Xqt has submitted this change. (
https://gerrit.wikimedia.org/r/c/pywikibot/core/+/810536 )
Change subject: [IMPR] Detach field handling out of treat_page_and_item method
......................................................................
[IMPR] Detach field handling out of treat_page_and_item method
Change-Id: If767efaa2ccc0cd379137a2e7ce1441df7cc3e9b
---
M scripts/harvest_template.py
1 file changed, 91 insertions(+), 80 deletions(-)
Approvals:
jenkins-bot: Verified
Xqt: Looks good to me, approved
diff --git a/scripts/harvest_template.py b/scripts/harvest_template.py
index a225b8d..137cfd7 100755
--- a/scripts/harvest_template.py
+++ b/scripts/harvest_template.py
@@ -270,103 +270,114 @@
raise KeyboardInterrupt
templates = page.raw_extracted_templates
- for (template, fielddict) in templates:
+ for template, fielddict in templates:
# Clean up template
try:
- template = pywikibot.Page(page.site, template,
- ns=10).title(with_ns=False)
+ template = pywikibot.Page(page.site, template, ns=10)
except InvalidTitleError:
pywikibot.error(
- "Failed parsing template; '{}' should be "

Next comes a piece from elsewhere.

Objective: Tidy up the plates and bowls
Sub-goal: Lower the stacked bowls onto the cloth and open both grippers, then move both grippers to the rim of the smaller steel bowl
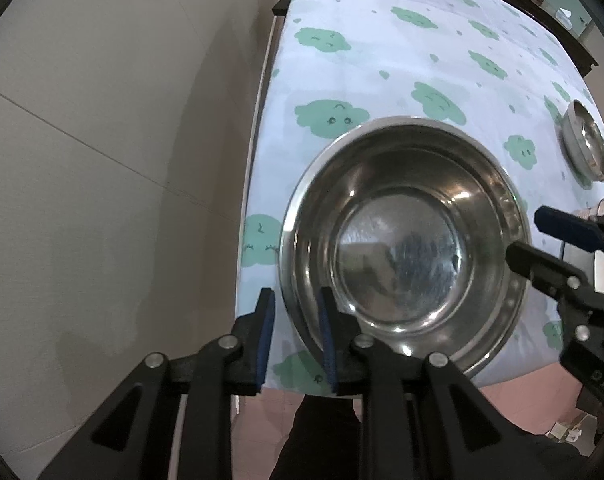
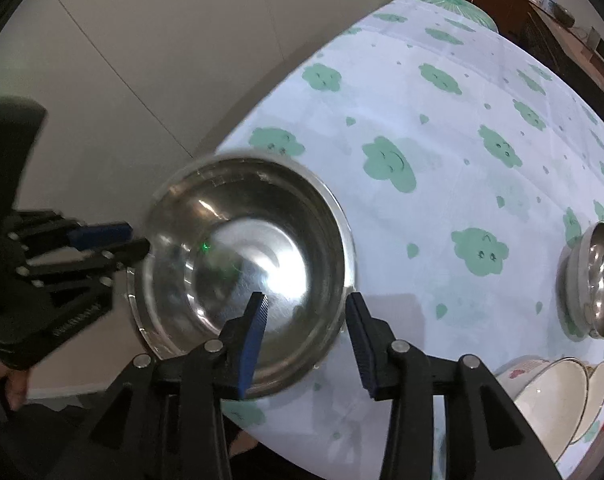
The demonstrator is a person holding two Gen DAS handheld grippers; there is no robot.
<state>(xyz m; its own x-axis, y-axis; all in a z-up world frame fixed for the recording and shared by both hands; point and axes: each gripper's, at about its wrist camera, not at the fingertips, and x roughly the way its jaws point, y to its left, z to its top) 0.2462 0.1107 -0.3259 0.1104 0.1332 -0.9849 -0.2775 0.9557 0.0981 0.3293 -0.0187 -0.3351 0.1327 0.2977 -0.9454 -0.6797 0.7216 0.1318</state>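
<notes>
A large steel bowl (image 1: 405,240) (image 2: 246,256) sits at the near left corner of the table (image 1: 381,40). A second rim seems to show under its lower edge. My left gripper (image 1: 296,294) points down over the bowl's left rim, one pad outside and one inside, with small gaps on both sides. It also appears at the left of the right wrist view (image 2: 139,239). My right gripper (image 2: 306,298) (image 1: 523,232) straddles the opposite rim, its pads well apart and clear of the metal. A smaller steel bowl (image 1: 585,142) (image 2: 593,280) rests on a steel plate to the right.
White enamel bowls (image 2: 549,396) lie nested at the near right. The cloud-print cloth (image 2: 461,100) covers the table, whose left edge (image 1: 258,120) runs along a pale wall. Dark furniture (image 2: 541,20) stands beyond the far end. A hand (image 2: 10,384) holds the left gripper.
</notes>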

+ 'Failed parsing template; {!r} should be '
'the template name.'.format(template))
continue
- if template not in self.templateTitles:
+ if template.title(with_ns=False) not in self.templateTitles:
continue
+
# We found the template we were looking for
- for field, value in fielddict.items():
- field = field.strip()
- # todo: extend the list of tags to ignore
- value = textlib.removeDisabledParts(
- # todo: eventually we may want to import the references
- value, tags=['ref'], site=page.site).strip()
- if not field or not value:
- continue
+ for field_item in fielddict.items():
+ self.treat_field(page, item, field_item)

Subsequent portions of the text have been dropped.